%%
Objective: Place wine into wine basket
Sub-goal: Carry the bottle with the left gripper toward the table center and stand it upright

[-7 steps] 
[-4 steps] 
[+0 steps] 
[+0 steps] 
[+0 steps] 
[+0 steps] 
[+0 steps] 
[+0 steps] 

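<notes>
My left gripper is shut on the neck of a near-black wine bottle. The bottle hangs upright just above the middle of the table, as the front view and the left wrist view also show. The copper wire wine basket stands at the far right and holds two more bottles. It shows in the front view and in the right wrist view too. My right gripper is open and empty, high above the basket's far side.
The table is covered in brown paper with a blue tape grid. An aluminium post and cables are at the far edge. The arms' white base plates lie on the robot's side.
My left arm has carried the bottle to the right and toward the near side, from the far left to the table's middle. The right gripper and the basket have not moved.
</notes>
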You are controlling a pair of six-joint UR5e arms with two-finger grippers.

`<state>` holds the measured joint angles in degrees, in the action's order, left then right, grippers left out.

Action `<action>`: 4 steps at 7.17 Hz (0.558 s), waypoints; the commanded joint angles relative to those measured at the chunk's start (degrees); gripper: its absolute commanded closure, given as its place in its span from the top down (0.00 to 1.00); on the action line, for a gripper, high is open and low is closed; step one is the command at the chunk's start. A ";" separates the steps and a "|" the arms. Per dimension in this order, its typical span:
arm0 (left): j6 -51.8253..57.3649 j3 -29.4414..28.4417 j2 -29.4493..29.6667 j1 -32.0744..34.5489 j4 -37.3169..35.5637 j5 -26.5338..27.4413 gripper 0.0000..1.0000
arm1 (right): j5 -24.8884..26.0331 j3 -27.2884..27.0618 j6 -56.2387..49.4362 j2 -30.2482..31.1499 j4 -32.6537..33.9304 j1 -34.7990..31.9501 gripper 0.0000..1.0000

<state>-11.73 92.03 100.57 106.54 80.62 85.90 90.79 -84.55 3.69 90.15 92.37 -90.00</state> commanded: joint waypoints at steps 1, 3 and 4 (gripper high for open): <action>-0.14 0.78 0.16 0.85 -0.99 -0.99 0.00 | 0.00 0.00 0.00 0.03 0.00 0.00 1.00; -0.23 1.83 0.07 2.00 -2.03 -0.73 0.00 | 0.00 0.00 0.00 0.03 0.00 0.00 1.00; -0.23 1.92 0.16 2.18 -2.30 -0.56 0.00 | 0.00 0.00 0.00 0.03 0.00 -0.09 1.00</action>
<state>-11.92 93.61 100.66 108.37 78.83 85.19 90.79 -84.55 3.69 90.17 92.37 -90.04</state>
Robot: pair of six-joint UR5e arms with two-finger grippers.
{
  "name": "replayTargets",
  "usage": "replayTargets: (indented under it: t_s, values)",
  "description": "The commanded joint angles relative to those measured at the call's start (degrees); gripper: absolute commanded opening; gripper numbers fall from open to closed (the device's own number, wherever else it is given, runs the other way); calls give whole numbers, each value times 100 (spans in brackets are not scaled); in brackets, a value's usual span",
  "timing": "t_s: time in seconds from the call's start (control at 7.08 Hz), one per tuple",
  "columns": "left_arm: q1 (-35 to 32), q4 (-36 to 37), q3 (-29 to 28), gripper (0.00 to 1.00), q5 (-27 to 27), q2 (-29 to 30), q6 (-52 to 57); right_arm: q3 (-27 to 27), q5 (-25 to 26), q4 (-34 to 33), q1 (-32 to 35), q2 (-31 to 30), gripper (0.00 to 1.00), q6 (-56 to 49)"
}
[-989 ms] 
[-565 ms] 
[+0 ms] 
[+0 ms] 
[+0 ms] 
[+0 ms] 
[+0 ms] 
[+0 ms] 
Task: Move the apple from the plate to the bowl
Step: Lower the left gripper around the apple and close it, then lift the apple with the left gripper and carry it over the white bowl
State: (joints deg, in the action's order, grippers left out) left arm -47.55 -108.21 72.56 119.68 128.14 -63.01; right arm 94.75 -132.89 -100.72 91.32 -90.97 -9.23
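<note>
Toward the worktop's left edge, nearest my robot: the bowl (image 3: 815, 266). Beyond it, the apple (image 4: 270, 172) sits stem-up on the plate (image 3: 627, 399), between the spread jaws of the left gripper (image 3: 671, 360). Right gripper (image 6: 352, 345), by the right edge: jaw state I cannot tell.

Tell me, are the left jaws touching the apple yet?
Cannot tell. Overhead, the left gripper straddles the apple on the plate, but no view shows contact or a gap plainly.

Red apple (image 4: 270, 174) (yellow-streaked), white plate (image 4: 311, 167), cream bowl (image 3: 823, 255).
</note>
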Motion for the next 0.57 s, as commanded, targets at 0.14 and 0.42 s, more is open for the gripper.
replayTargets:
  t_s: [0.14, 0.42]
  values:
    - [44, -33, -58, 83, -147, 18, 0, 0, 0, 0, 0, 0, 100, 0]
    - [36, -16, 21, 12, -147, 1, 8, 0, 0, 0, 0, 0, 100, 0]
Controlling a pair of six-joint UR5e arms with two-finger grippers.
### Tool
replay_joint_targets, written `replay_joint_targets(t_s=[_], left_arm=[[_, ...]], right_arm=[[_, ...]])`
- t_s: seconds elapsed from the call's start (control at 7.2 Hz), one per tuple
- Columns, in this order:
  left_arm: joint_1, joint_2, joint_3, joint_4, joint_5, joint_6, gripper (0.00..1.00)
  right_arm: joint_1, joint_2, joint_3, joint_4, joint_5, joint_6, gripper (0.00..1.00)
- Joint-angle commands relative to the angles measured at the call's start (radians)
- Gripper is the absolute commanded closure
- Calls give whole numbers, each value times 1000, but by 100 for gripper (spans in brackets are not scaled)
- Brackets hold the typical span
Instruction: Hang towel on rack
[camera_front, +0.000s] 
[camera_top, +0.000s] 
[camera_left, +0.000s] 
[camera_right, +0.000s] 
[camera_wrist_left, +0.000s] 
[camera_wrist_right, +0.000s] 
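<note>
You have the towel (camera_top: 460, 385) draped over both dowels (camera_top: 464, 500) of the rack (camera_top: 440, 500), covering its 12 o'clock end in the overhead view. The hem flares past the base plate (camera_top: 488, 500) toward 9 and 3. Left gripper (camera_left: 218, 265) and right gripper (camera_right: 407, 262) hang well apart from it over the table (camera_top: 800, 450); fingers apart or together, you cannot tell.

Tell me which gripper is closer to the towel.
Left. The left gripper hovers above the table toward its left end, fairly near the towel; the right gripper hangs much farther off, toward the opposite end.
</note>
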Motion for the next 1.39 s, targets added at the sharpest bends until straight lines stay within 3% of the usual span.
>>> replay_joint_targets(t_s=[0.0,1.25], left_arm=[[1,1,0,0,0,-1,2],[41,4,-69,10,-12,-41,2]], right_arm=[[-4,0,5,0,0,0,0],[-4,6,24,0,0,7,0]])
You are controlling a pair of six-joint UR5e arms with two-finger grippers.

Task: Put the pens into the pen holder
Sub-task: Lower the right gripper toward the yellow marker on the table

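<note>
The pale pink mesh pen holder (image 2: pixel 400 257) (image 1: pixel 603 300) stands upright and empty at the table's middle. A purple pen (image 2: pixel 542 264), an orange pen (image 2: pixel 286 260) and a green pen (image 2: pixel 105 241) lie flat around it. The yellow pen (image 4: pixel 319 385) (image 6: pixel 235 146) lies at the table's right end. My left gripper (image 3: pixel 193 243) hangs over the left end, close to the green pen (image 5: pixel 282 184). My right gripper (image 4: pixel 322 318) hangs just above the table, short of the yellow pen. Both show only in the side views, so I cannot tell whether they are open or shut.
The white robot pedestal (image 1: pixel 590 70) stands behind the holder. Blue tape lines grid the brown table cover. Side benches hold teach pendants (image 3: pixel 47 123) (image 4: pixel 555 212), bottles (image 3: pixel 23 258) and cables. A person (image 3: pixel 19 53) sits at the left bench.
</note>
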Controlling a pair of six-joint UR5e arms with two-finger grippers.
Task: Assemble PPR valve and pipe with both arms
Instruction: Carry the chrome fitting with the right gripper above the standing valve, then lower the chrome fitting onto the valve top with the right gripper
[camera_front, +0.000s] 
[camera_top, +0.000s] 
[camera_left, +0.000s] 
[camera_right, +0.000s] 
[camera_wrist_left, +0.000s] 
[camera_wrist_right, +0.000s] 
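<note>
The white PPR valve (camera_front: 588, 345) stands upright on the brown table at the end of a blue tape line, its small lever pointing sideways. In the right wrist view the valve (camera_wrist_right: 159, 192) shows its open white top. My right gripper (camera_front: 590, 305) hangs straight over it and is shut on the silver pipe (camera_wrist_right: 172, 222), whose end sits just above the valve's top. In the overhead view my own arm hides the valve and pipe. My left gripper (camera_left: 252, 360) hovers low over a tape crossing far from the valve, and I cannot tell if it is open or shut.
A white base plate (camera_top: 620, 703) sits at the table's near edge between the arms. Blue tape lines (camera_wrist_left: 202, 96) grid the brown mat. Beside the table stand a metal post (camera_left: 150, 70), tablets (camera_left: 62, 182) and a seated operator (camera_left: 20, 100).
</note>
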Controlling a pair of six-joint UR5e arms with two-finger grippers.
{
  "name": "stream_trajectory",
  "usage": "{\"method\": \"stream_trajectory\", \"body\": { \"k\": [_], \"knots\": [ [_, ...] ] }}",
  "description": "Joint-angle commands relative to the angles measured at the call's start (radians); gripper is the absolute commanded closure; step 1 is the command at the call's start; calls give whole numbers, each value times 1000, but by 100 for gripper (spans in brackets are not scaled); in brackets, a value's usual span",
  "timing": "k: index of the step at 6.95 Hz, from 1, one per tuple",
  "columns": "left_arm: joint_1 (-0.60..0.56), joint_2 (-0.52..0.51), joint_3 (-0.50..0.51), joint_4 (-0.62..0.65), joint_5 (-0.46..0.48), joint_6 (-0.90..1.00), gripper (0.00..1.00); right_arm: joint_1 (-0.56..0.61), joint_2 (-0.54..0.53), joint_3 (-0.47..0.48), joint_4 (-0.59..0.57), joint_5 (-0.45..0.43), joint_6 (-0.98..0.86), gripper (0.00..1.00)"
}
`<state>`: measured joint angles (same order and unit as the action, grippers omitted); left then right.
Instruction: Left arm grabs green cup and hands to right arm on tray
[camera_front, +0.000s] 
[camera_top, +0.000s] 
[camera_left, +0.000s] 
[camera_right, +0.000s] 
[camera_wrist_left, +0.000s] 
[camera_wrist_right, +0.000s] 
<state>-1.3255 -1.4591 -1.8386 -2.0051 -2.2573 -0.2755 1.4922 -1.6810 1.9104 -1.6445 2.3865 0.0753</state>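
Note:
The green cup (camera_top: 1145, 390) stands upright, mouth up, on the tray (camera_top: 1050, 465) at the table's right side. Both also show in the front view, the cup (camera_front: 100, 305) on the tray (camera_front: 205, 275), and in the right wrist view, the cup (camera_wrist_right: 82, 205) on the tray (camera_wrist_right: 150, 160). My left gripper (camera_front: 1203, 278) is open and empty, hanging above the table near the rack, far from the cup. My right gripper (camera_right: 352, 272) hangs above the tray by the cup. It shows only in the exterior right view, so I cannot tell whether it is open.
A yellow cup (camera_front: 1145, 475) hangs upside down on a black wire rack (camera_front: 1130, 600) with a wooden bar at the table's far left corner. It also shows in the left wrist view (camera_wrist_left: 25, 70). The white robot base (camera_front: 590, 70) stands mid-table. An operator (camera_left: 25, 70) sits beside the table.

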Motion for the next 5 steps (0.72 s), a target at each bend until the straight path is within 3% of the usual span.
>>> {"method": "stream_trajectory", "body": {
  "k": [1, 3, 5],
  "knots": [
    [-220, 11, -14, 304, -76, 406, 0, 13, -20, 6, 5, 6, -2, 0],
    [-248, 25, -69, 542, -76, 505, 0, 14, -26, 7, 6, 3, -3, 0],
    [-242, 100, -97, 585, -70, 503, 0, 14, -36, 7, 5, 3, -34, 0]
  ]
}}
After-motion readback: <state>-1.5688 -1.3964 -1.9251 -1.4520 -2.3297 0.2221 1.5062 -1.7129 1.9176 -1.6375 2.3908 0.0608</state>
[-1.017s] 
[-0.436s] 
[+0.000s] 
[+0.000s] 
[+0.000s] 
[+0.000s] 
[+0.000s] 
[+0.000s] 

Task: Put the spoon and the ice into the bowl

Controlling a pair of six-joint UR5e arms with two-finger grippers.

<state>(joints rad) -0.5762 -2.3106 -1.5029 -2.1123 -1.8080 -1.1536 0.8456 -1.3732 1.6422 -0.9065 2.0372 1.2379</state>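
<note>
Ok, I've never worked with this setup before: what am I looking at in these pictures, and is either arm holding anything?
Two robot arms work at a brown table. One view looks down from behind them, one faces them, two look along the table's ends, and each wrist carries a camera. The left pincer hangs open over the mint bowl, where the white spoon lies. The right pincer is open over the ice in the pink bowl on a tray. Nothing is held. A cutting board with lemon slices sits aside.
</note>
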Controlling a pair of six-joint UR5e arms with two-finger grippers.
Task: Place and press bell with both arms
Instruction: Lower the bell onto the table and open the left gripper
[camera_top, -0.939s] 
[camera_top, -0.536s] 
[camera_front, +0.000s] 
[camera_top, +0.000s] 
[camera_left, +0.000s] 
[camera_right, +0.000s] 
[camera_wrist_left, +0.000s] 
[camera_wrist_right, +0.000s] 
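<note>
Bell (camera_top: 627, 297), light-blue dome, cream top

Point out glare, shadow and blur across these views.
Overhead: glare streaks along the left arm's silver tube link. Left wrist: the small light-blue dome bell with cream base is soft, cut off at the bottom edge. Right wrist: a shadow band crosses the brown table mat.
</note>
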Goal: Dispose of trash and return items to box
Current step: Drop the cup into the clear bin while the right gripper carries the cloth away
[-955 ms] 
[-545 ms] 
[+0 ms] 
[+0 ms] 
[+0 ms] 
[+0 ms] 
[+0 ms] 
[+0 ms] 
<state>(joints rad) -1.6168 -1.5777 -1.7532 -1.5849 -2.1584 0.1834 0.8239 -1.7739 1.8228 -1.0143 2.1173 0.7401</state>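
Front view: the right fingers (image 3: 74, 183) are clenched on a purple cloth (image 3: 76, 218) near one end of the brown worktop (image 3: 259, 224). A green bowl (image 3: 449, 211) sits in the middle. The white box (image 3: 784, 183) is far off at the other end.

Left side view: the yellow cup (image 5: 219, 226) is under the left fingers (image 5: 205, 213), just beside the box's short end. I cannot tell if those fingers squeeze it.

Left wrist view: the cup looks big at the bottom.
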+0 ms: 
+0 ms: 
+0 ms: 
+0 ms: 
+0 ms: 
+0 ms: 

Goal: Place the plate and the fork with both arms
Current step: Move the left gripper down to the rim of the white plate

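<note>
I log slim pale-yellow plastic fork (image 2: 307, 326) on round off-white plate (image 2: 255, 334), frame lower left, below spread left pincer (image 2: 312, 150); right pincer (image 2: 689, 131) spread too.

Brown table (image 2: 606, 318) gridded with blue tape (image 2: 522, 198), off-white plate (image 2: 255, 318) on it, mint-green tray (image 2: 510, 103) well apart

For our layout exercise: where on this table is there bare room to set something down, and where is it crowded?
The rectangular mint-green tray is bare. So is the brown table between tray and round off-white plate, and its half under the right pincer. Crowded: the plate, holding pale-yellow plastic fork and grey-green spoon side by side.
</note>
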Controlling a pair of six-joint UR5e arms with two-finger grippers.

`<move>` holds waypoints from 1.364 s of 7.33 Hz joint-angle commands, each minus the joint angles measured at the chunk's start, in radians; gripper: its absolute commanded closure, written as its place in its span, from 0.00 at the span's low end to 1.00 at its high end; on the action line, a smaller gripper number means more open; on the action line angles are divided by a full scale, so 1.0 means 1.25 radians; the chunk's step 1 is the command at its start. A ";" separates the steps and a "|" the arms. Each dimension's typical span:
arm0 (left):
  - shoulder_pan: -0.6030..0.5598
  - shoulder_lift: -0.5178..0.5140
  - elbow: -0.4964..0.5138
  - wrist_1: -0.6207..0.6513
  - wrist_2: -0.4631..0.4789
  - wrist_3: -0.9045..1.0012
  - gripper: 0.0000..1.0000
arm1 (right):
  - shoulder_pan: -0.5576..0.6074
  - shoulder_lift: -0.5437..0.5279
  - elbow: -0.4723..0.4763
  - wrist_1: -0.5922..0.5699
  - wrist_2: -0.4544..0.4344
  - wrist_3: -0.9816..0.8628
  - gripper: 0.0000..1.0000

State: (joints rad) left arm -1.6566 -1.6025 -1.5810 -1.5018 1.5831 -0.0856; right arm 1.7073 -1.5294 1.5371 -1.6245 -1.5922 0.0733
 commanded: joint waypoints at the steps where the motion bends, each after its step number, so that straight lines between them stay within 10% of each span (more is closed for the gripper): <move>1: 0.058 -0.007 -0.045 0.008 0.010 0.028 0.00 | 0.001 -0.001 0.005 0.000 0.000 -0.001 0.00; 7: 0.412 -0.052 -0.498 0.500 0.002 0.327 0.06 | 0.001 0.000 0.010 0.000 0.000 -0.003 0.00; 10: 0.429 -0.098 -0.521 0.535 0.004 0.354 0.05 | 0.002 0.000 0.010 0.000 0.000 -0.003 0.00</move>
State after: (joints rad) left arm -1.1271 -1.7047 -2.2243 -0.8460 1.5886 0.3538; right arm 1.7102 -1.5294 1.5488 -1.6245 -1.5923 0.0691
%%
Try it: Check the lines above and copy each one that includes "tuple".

Task solution:
  "timing": "t_s: time in seconds from the call's start (control at 7.08 Hz), one per tuple",
- t_s: seconds elapsed from the call's start (control at 7.2 Hz), one per tuple
  "timing": "k: index of the step at 6.95 Hz, from 1, one per tuple",

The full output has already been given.